Yes I Want Treatment … No I Don’t … Maybe I Do? Let’s Chat About Ambivalence
Managing ambivalence toward treatment?
Ambivalence is “the simultaneous existence of contradictory feelings and attitudes … toward the same person, object, event, or situation” . In other words, it’s those torn, conflicted feelings or beliefs you may have when you see two different sides to something. When it comes to your health and well-being, making or not making a decision about treatment has consequences. There can be many different variables and aspects that are out of your control, which may make some people unsure of what to do. When there is a lot of pressure about making a choice, ambivalence may also be a self-protective factor to avoid failure. This internal conflict can make decision making difficult for many reasons, but this experience is completely normal! It is normal to feel hesitant, ambivalent, and confused. Let’s look at why.

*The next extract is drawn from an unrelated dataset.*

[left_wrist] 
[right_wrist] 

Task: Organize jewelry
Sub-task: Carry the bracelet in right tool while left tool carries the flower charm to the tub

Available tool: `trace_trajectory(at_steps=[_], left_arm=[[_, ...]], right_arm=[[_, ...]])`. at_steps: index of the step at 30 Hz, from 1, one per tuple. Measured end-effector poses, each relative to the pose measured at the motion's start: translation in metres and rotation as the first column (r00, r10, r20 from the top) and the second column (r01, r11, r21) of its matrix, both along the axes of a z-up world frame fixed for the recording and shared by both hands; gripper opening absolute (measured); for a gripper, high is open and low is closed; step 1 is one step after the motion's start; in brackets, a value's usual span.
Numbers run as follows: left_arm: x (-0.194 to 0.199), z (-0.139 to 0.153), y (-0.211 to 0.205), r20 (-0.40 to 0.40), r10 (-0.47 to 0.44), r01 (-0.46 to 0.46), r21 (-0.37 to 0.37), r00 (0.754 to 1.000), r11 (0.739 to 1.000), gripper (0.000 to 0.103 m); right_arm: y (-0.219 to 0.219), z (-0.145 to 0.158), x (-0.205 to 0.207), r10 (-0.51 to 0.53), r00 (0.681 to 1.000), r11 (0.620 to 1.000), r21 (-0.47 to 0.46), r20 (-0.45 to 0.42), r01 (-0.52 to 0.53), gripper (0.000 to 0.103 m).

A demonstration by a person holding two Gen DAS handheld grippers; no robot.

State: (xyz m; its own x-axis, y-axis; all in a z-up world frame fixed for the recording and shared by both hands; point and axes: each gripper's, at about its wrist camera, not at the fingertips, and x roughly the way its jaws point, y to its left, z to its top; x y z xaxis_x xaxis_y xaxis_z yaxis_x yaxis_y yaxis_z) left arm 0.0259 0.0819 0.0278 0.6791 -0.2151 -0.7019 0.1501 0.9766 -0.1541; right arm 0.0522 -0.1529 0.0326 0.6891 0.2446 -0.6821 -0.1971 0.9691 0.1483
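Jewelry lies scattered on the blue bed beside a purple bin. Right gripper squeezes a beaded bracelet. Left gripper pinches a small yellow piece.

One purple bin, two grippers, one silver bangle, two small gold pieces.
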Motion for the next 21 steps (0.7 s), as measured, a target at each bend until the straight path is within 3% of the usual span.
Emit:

You may be faced with so many different options for treatment that you don’t know what is going to be the best choice. For example, if you’re looking into a higher level of care, you may think, “There are so many different programs! Do I go virtual or in-person? If I go in-person, I may have to travel. Should I go with a treatment center close to me or, if I must travel already, should I look at centers farther away? And if I decide to go with a treatment center farther away, that opens up even more options! What if the option I choose has a waitlist? And if I have a trip, birthday, or other special event planned within the next few months, should I wait to go into treatment until it’s over, or try now?” If you factor in planning for childcare or pet care, navigating time away from work or school, figuring out costs and insurance benefits, and if and how to explain to loved ones, colleagues, and friends where you are going or what is taking up chunks of your time, it can feel overwhelming.
Paradox of choice
Psychologist Barry Schwartz describes this phenomenon as the “paradox of choice” . You think that more choice equals more freedom, and freedom is always good, right? For many reasons, including incredible technological advancements, we are faced with a multitude of choices that our ancestors never encountered. This ranges from if and how to continue education or training after high school, if and when to start a family, and even such day-to-day little choices as whether to text or telephone a friend, whether to pick up something needed at the mall or order it from Amazon, or whether to work on a hobby or watch a show on a variety of streaming services available. The number of options we have has expanded, so we are making choices constantly throughout our day whether or not we realize it. In Dr. Schwartz’s TED Talk that has been viewed over 17 million times, he explains why the availability of so many options has “produced paralysis rather than liberation” . People have difficulty making a choice at all, so they often put it off because they want to get it right. It’s also become normal to not be completely satisfied with the choice you made because you went into it with high expectations. You may regret your choice if you think about how you may have felt better had you made a different choice, and you may blame yourself because you didn’t choose differently. (Note: I encounter this struggle every time I write for our Recovery Blog. There are many different sources, studies, and experts that I wanted to include, but this is an article not a book, and I can’t fit everything.)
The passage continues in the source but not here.